This week our technical focus is on hip stability – keeping the hips high and level to promote running economy and minimise injury.
The fitness focus is on building top end speed with some anaerobic efforts in the Tuesday session and plenty of strides on the Sunday.
Suggested Drills for the week
Lunge Progression – remember to keep your leading knee behind your leading toes and your trailing knee should not quite touch the ground.
A-March to Skip Progression – ensuring chin, toes and knees are ‘up’.
Strides with a ‘balloon’.
Tuesday Session
10 minute warm-up
40 minutes of:
During the warm-up give everyone in the group a number from 1 to 3, ensuring that there are roughly equal numbers of ‘1’s, ‘2’s and ‘3’s.

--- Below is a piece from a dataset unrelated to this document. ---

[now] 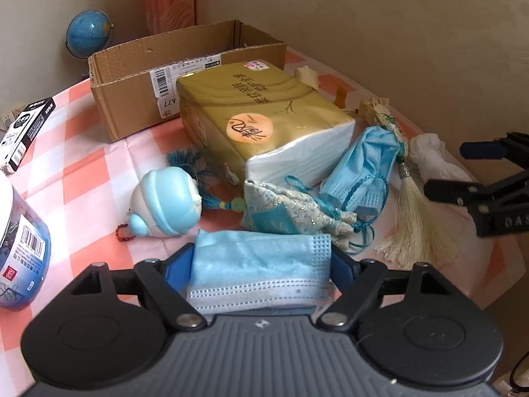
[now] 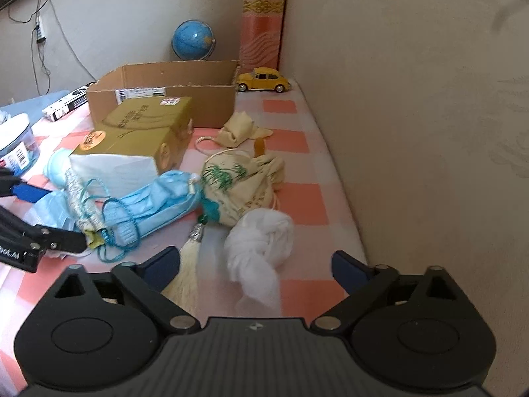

Start out at a steady (long-run, i.e. arerobic) pace then pick a landmark (lampost, postbox, bush, cone, anything!) that you are about to run past, the whole group should continue running at a steady pace after passing it, continue for 30 seconds, then all of the ‘1’s should run fast (3-5km pace or faster) back to the selected landmark, turn around at the landmark and continue, fast, back to the group. When the ‘1’s return to the group, pick a new landmark and then the ‘2’s run fast back to it after the whole group has gone 30 seconds past the landmark, repeat this for the ‘3’s and then continue this pattern until it is time to cool down.
For a detail explanation with diagrams see here.
10 minute cool-down
Thursday Session
NO SESSION – Sale Sizzler
Sunday Session
Long* Run – surges every 1km; accelerate to 90% of max pace, hold that pace for 10 long breaths (about 20-30 seconds), focus on imagining your head and torso being lifted by a balloon.
*Long is relative to what you have been doing recently; no more than 20% longer than any run you’ve done in the past 4 weeks.